:: Description of the task ::
Restate the full listing word for word and leave the pictures out.

:: Source material ::

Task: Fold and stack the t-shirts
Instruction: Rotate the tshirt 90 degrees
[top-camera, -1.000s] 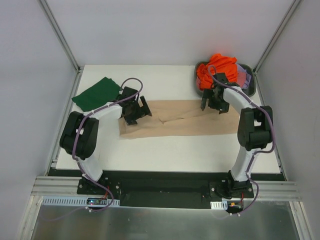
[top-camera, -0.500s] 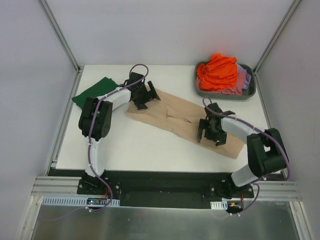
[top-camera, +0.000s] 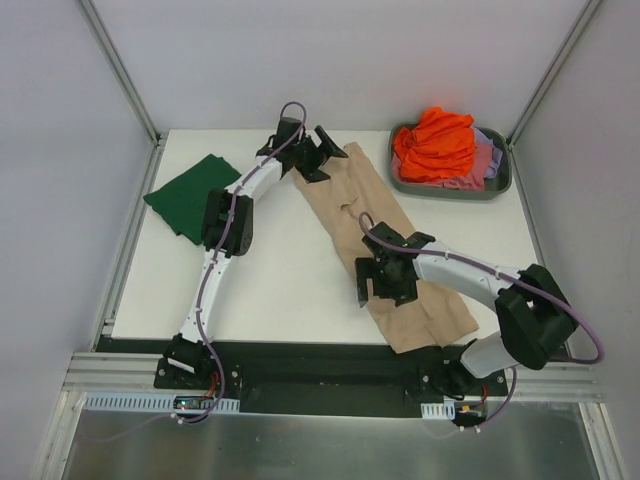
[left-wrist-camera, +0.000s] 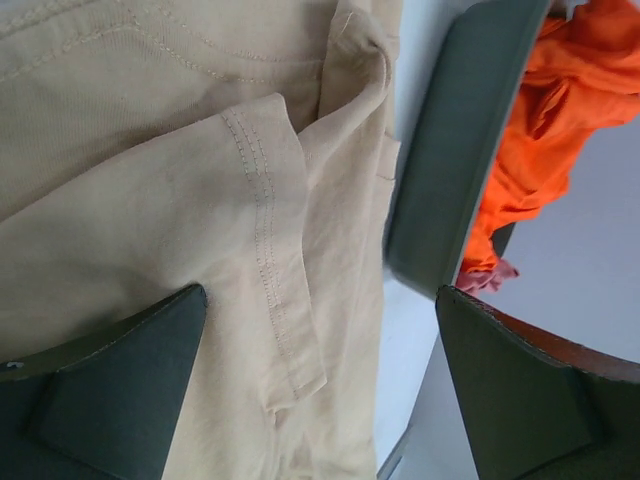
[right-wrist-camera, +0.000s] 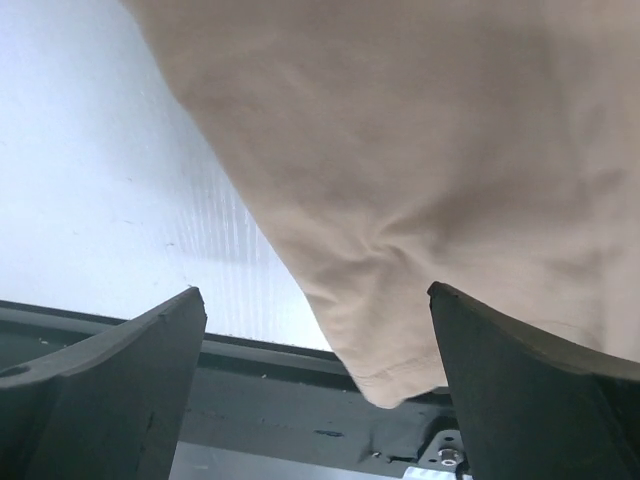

:: Problem solution ::
Task: Fold and stack the t-shirts
Instruction: Rotate the tshirt 90 degrees
[top-camera, -1.000s] 
[top-camera, -0.500s] 
[top-camera, +0.000s] 
[left-wrist-camera, +0.000s] 
[right-wrist-camera, +0.000s] 

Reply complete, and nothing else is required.